Aim of the exercise: Only a number is expected: how many lines in the data below contain the word "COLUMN".

Supplied information:
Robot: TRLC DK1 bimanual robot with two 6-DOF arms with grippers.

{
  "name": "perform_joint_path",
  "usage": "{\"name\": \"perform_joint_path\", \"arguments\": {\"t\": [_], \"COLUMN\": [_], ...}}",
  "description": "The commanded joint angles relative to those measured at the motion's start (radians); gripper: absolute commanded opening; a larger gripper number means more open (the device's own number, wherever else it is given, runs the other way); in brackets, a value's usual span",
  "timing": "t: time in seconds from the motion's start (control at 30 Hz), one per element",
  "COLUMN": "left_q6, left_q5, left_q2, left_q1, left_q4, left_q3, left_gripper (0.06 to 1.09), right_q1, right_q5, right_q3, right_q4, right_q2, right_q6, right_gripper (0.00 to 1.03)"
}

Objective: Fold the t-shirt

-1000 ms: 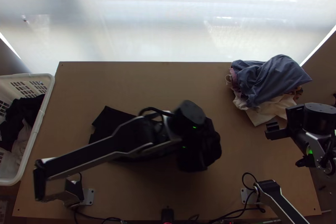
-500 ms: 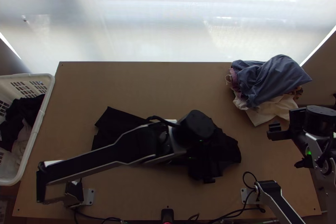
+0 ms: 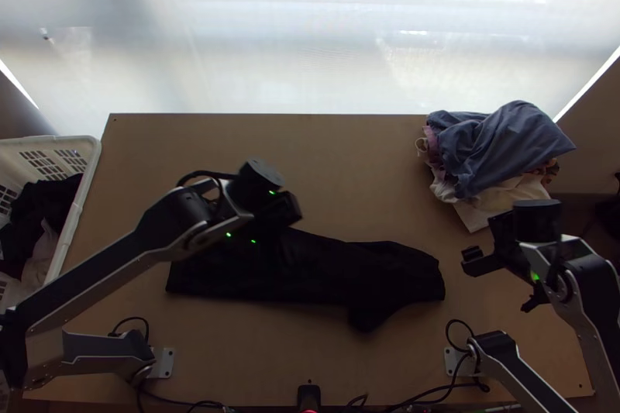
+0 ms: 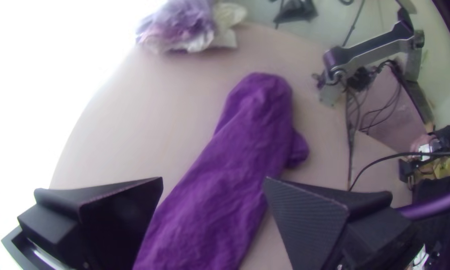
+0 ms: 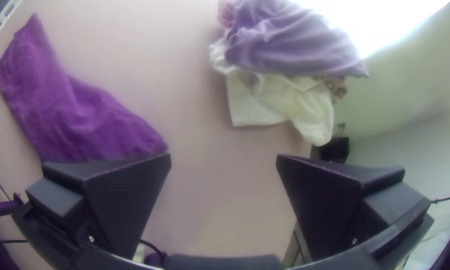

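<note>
The left tool (image 3: pixel 285 210) and right tool (image 3: pixel 500 281) both have their fingers wide apart, pinching nothing. The t-shirt (image 3: pixel 333 273) lies in a long, flat strip with a lump poking out on its near side. The left tool is above its left part; its right end is near the right tool. Under it is the brown worktop (image 3: pixel 256 355). The top view has a white basket (image 3: pixel 75 215) beside that. The right wrist view has a dark thing (image 5: pixel 335 149) past a messy clothes pile (image 3: pixel 504 142). Farthest back, it is bright and pale.
</note>
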Motion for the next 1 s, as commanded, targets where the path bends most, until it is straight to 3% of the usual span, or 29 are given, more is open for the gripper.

Task answer: 2